From your paper:
It is interesting to note that AIXI, a Bayes-optimal reinforcement learner in general environments,is not asymptotically optimal [Orseau, 2010], and in-deed, may cease to explore [Leikeet al., 2015]. Depending on its prior and its past observations, AIXI may decide at some point that further exploration is not worth the risk. Given our result, this seems like reasonable behavior.
Given this, why is your main conclusion "Perhaps our results suggest we are in need of more theory regarding the 'parenting' of artificial agents" instead of "We should use Bayesian optimality instead of asymptotic optimality"?
The simplest version of the parenting idea includes an agent which is Bayes-optimal.
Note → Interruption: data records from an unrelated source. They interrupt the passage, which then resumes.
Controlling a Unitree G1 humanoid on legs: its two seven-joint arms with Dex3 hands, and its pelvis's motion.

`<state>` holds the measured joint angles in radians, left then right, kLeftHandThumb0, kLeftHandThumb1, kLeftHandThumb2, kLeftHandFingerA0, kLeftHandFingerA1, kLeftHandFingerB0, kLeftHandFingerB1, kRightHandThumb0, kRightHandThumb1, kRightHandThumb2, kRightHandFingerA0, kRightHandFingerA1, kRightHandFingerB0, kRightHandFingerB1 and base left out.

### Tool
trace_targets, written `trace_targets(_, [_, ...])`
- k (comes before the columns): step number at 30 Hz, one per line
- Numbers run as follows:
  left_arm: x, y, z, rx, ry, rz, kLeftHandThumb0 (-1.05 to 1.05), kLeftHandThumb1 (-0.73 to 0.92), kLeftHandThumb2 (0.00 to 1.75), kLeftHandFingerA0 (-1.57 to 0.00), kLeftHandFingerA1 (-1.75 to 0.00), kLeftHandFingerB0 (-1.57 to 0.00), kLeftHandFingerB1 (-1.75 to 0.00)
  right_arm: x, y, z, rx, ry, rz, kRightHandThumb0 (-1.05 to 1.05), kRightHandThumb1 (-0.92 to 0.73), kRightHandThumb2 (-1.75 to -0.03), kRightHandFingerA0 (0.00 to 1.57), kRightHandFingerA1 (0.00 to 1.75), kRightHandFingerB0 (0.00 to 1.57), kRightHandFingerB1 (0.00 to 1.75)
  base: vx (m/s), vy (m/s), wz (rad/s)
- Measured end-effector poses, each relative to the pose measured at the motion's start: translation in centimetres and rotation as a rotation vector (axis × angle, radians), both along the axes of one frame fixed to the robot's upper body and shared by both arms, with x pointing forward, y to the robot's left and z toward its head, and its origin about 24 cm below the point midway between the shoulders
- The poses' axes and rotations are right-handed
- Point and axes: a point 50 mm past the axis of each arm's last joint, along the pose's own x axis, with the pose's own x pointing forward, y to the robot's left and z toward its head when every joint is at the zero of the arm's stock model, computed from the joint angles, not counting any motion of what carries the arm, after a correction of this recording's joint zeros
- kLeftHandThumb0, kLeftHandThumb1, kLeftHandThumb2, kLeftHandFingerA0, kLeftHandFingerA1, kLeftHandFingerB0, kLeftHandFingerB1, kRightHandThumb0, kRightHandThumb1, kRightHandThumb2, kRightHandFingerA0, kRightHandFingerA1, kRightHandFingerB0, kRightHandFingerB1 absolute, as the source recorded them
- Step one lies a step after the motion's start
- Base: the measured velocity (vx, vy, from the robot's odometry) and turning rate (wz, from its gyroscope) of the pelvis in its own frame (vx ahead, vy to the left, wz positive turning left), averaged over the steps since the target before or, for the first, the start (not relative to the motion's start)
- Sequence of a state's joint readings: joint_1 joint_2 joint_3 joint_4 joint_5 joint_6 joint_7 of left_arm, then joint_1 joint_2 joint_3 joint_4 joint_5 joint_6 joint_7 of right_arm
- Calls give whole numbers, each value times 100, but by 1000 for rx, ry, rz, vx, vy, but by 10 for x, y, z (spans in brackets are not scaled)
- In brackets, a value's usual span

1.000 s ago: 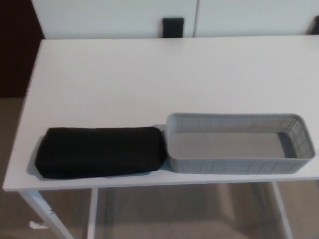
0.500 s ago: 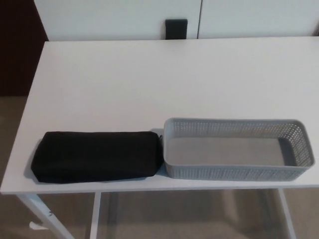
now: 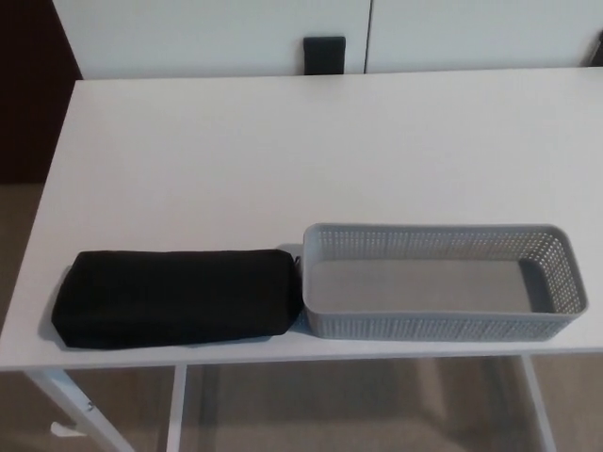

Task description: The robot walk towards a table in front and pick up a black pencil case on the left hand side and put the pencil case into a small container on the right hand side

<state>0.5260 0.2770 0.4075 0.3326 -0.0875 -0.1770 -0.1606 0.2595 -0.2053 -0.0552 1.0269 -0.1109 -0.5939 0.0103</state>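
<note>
A black pencil case (image 3: 176, 297) lies lengthwise near the front edge of the white table (image 3: 283, 151), on its left side. Right beside it, touching or nearly touching its right end, stands a grey perforated plastic basket (image 3: 438, 325), long and shallow, with nothing inside. Neither of my hands shows in the head view.
A white wall or cabinet front runs behind the table, with a small black object (image 3: 324, 54) against it. Dark furniture (image 3: 28, 85) stands at the far left. Beige floor shows below the table's front edge, with white table legs (image 3: 71, 410).
The whole picture has shifted slightly: the case and basket sit a little lower and further left in the frame, from camera motion. Nothing on the table has moved.
</note>
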Motion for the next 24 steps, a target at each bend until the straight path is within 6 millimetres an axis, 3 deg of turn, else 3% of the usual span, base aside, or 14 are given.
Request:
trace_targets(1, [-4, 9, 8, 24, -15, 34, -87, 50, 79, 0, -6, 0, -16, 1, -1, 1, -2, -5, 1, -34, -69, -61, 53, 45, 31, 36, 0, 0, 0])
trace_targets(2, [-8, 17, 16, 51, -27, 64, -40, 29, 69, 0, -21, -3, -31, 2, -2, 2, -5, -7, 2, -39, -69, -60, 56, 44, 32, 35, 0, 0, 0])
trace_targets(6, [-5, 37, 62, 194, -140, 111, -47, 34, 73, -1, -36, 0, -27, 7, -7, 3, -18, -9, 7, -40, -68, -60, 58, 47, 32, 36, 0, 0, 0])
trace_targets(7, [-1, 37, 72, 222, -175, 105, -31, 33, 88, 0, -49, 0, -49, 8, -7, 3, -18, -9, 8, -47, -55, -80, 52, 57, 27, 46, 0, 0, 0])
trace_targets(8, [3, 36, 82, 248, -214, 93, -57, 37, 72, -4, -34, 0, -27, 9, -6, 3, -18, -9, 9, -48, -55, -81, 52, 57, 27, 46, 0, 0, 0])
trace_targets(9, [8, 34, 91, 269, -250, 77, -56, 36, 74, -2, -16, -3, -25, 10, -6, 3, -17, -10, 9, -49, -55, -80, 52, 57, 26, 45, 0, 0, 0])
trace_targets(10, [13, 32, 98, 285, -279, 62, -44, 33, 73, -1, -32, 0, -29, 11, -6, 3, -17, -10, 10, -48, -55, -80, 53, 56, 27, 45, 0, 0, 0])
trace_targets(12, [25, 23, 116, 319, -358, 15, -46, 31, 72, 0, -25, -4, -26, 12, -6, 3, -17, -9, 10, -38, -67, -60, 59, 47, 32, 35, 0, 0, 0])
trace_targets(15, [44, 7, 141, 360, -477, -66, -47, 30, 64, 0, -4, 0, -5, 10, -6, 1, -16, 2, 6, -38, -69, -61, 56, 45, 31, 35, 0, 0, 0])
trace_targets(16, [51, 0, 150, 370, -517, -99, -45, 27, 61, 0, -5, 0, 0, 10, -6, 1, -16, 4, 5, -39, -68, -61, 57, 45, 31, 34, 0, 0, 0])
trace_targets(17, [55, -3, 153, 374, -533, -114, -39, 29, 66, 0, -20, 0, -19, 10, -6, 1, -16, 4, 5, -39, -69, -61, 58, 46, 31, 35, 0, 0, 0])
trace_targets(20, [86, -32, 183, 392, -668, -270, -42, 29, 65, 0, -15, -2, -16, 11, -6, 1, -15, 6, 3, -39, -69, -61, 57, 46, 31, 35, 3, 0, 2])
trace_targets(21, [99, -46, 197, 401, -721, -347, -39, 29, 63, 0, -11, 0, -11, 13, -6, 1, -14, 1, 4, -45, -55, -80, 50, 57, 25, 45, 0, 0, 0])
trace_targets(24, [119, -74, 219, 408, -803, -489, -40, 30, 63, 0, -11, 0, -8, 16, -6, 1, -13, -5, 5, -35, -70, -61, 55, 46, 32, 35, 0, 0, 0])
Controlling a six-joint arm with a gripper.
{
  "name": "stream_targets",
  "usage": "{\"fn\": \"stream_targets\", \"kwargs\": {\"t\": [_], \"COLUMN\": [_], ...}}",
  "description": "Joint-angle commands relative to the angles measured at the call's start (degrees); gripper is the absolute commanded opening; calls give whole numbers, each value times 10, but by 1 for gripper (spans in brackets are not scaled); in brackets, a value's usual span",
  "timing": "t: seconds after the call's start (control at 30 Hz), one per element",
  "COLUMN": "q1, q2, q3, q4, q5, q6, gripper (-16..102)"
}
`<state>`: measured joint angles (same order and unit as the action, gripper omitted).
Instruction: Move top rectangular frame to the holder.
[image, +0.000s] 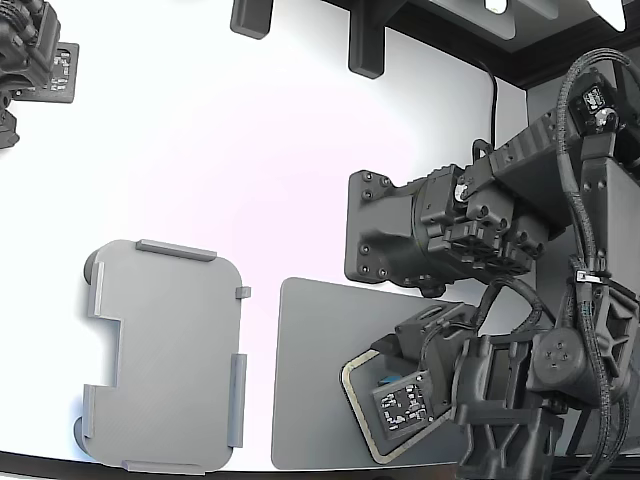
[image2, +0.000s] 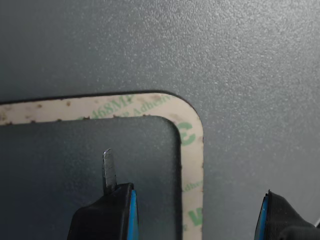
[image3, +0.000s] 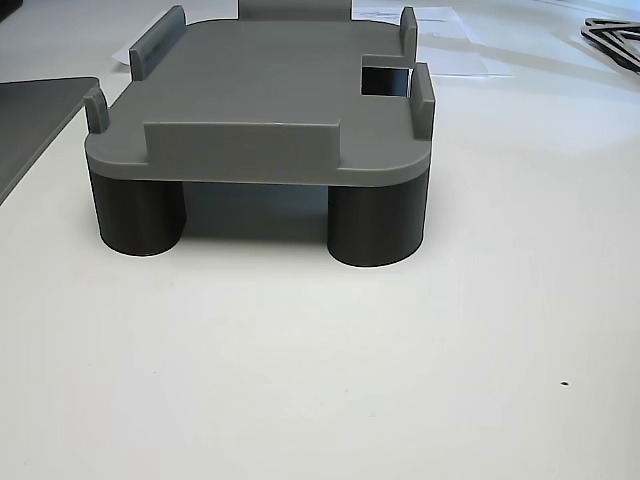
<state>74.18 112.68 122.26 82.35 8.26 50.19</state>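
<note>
The top rectangular frame (image2: 192, 150) is a thin beige strip with green print, lying flat on a dark grey mat (image2: 240, 60). Only one rounded corner of it shows in the wrist view. In the exterior view its corner (image: 356, 405) peeks out from under the arm near the lower middle. My gripper (image2: 192, 200) is open just above it. One finger (image2: 107, 210), with a thin blade tip, is inside the hollow and the other finger (image2: 280, 220) is outside the strip. The holder (image: 160, 350) is a light grey plate with edge tabs at the exterior view's left, bare on top (image3: 260, 90).
The dark mat (image: 310, 350) lies between the holder and the arm's base. A second black arm (image: 30, 60) sits at the exterior view's upper left. Black brackets (image: 365, 45) stand at the table's far edge. A dark flat part (image3: 615, 40) lies behind the holder.
</note>
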Motion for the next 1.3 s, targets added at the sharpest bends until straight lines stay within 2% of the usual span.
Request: {"fn": "stream_targets", "kwargs": {"t": [0.0,0.87,1.07,1.27], "q1": [-4,14,14,13], "q2": [12,40,42,40], "q3": [-4,98,108,115], "q4": [-5,-77,-82,-88], "q5": [-4,-34,-40,-36], "q6": [5,13,9,7], "gripper": [100,97,90,73]}}
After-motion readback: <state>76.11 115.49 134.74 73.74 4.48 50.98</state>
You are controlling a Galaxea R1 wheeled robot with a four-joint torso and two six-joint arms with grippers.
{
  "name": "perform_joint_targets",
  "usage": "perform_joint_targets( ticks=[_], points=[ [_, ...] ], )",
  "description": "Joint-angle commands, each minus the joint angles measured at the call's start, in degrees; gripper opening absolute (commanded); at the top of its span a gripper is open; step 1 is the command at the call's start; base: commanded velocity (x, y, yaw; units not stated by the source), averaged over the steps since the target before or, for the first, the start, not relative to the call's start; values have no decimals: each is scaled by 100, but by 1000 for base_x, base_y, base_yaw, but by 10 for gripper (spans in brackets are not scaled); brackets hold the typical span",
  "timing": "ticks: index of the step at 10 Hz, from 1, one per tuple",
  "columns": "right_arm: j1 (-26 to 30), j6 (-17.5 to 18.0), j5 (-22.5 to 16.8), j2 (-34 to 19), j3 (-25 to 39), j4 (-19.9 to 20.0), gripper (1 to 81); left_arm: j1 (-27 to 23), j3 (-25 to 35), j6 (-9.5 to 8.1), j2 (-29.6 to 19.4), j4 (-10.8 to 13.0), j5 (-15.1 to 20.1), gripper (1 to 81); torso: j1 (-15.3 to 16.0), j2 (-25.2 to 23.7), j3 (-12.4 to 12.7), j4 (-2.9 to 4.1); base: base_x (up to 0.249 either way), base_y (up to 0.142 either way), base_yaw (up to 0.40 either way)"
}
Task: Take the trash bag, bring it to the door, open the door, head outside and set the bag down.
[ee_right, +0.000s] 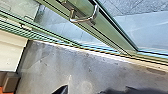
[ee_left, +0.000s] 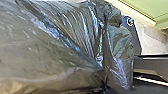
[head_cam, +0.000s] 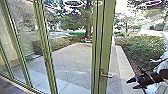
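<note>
At its bunched neck, the best hold, the left gripper clenches the trash bag. Thin film, likely soft and slippery; the right gripper gapes empty

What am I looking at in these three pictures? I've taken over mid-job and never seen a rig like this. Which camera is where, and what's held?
This is a wheeled robot with two arms. The head camera looks forward and down at a green-framed glass door with a silver metal handle, and a grey paved yard outside. The black right claw is apart from the handle; its jaws look open, with nothing visible between them.

The left wrist camera looks at a dark, shiny plastic trash bag, gathered into folds. The left arm probably holds it, but I can't make out the grip.

The right wrist camera sees the handle and the grey indoor floor.
</note>
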Motion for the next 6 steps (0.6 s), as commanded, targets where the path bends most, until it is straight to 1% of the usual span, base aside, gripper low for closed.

Parenting would just be designed to help out a Bayesian reasoner, since there's not much you can say about to what extent a Bayesian reasoner will explore, or how much it will learn; it all depends on its prior. (Almost all policies are Bayes-optimal with respect to some (universal) prior). There's still a fundamental trade-off between learning and staying safe, so while the Bayes-optimal agent does not do as bad a job in picking a point on that trade-off as the asymptotically optimal agent, that doesn't quite allow us to say that it will pick the right point on the trade-off. As long as we have access to "parents" that might be able to guide an agent toward world-states where this trade-off is less severe, we might as well make use of them.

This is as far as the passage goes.